This exhibition included artists who opt for a more nuanced way of working with these highly sensitive issues, who stay under the radar, working with discretion, thoughtfulness and generosity. Most of the artists here have a proximal and intimate relation to trauma and communal experiences of suffering, and do not have the luxury of a detached touristic viewpoint of the pain of others. They are insiders to trauma, rather than outsiders. Many of them come from the Middle East or South-Eastern Europe, from countries that have experienced war, exodus and perilousness first hand, and thus they also bring an empirical element into their negotiation of the complex issues underlying the representation of the refugee crisis. The city of Mulhouse is a particularly relevant context for this exhibition. Mulhouse has one of France’s highest immigrant populations and is also a border town at the edges of Germany and Switzerland. All three countries have been at the forefront of the heated debate around immigration, and have witnessed extreme reactions towards it, manifested in toxic right-wing populism, for example.

A World Not Ours borrows its title from the award-winning eponymous 2012 film by director Mahdi Fleifel, which in turn borrows its name from a book by the Palestinian writer Ghassan Kanafani (1936–72).
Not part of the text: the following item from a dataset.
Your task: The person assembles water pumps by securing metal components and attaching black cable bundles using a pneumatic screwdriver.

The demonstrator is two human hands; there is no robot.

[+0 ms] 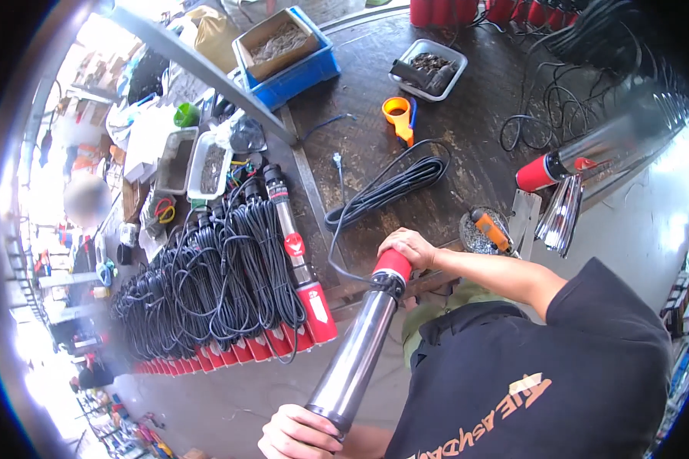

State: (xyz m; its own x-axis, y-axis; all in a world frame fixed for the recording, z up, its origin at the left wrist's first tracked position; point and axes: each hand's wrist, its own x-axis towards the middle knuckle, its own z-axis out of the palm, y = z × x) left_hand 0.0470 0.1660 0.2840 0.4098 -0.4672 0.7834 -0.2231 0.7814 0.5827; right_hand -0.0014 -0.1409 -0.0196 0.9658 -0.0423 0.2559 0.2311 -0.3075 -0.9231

The exhibition includes a group of artists, photographers, filmmakers and activists who offer different reactions, reflections, and analyses on the ongoing issue of the refugee crisis in Europe and the complex issues underlying it: from the economic, social and political, to the humanitarian and the personal. Deploying diverse practices from installation, photography, film, video and direct action, the work of the participating artists provides deeper insight into the plight of the refugees and points to the complex roots of one of the most pressing issues of our time, while contextualising it within the larger global picture. The artists provide a more complicated reflection than that normally found in mainstream media, looking at issues of forced displacement and the experience of homelessness, perpetual insecurity, diasporic identity and existential limbo.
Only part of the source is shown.